* _WORK ORDER_: Pictures excluded, copy all of the data below exactly.

* _SUPPLIED DATA_:
────────────────
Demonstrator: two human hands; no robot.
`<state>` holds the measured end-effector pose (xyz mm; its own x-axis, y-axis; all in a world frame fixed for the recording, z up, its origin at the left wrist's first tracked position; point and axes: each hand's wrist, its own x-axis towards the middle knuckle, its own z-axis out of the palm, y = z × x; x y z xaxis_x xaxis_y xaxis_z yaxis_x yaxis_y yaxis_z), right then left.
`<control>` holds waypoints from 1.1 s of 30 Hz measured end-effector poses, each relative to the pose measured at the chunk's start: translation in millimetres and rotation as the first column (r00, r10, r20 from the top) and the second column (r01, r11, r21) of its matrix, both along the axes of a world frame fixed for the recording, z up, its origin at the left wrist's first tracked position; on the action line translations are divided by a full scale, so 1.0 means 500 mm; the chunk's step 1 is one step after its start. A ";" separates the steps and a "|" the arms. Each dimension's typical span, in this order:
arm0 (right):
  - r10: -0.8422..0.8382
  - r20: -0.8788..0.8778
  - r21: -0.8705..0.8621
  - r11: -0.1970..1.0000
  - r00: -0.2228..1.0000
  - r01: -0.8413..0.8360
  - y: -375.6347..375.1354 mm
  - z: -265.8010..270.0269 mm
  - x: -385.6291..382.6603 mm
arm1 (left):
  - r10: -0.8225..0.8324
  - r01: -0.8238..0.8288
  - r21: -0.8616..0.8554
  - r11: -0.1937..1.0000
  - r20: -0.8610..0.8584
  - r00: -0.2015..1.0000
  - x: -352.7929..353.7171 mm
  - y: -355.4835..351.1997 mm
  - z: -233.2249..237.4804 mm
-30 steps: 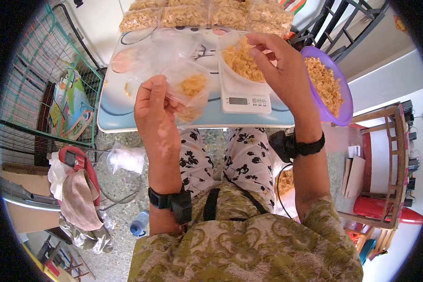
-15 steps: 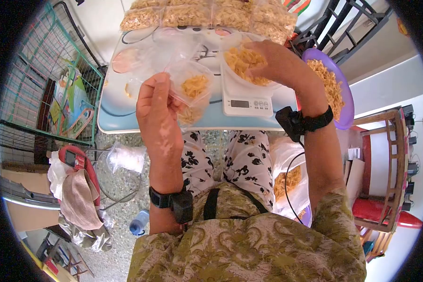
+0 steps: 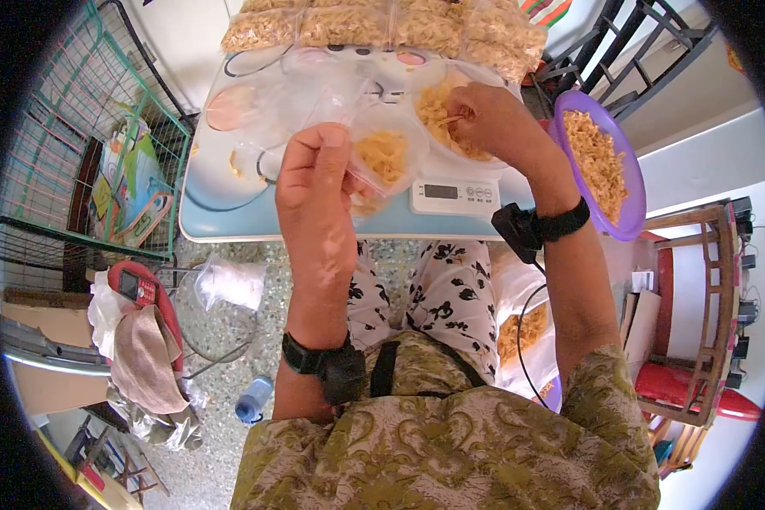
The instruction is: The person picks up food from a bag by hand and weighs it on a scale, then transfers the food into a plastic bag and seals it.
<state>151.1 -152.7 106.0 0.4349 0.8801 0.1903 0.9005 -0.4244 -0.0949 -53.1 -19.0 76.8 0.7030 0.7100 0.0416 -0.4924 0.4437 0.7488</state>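
My left hand (image 3: 317,191) pinches the edge of a clear zip bag (image 3: 404,180) between thumb and fingers. Yellow dried pieces (image 3: 381,155), like pasta or chips, lie inside it. Over a clear bowl (image 3: 490,167) of the same pieces, my right hand (image 3: 495,126) has its fingers closed, with a bit of the yellow pieces showing at the fingertips. The bowl rests on a white digital scale (image 3: 455,196), whose display I cannot read. Bowl and hand hide part of the scale.
Filled bags (image 3: 344,27) line the table's far side. More clear bags (image 3: 272,106) lie on the table (image 3: 221,223). A purple basin (image 3: 636,191) of curled pieces stands at right. A green wire cage (image 3: 174,183) is at left; a blue bottle (image 3: 253,399) lies on the floor.
My left hand and its bag have moved right, closer to the bowl and scale. My right hand's fingers have closed and risen slightly from among the pieces.
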 end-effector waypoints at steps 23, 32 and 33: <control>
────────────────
* _ANSWER SECTION_:
Demonstrator: two human hands; no robot.
`<state>` holds the measured end-effector pose (xyz mm; its own x-axis, y-axis; all in a world frame fixed for the recording, z up, its origin at the left wrist's first tracked position; point and axes: each hand's wrist, its own x-axis towards the middle knuckle, its own z-axis out of the palm, y = z × x; x y z xaxis_x xaxis_y xaxis_z yaxis_x yaxis_y yaxis_z), right then left.
`<control>` holds waypoints from 1.1 s of 30 Hz measured end-effector poses, each relative to the pose measured at the chunk's start: translation in millimetres and rotation as the first column (r00, r10, r20 from the top) and the second column (r01, r11, r21) of its matrix, both along the axes of a world frame fixed for the recording, z up, its origin at the left wrist's first tracked position; on the action line translations are divided by a full scale, so 1.0 means 500 mm; the chunk's step 1 is one step after its start. A ";" separates the steps and a "|" the arms. Each dimension's typical span, in this order:
arm0 (right):
  - r10: -0.8422..0.8382
  - r20: -0.8788..0.8778
  - r21: -0.8705..0.8621
  - r11: -0.1970..1.0000
  - r00: -0.2228..1.0000
  - r01: -0.8413..0.8360
  - y: -375.6347..375.1354 mm
  - z: -265.8010..270.0269 mm
  - x: -385.6291..382.6603 mm
arm1 (left):
  - r10: -0.8225..0.8324
  - r01: -0.8238..0.8288
  - r21: -0.8616..0.8554
  - r11: -0.1937..1.0000
  - r20: -0.8610..0.8584
  - r00: -0.2015..1.0000
  - x: -352.7929..353.7171 mm
  - y: -355.4835..351.1997 mm
  - z: -233.2249..237.4804 mm
-30 steps: 
-15 steps: 
+0 steps: 
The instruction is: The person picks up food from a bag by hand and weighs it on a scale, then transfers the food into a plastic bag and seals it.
<state>151.1 -152.7 106.0 0.4349 0.8801 0.1903 0.9005 -0.4244 -0.0949 -53.1 -19.0 76.8 0.7030 0.7100 0.0416 -0.4924 0.4437 0.7488</state>
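My left hand (image 3: 317,191) pinches the edge of a clear zip bag (image 3: 404,180) between thumb and fingers. Yellow dried pieces (image 3: 381,155), like pasta or chips, lie inside it. Over a clear bowl (image 3: 490,167) of the same pieces, my right hand (image 3: 495,126) has its fingers closed, with a bit of the yellow pieces showing at the fingertips. The bowl rests on a white digital scale (image 3: 455,196), whose display I cannot read. Bowl and hand hide part of the scale.
Filled bags (image 3: 344,27) line the table's far side. More clear bags (image 3: 272,106) lie on the table (image 3: 221,223). A purple basin (image 3: 636,191) of curled pieces stands at right. A green wire cage (image 3: 174,183) is at left; a blue bottle (image 3: 253,399) lies on the floor.
My left hand and its bag have moved right, closer to the bowl and scale. My right hand's fingers have closed and risen slightly from among the pieces.
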 end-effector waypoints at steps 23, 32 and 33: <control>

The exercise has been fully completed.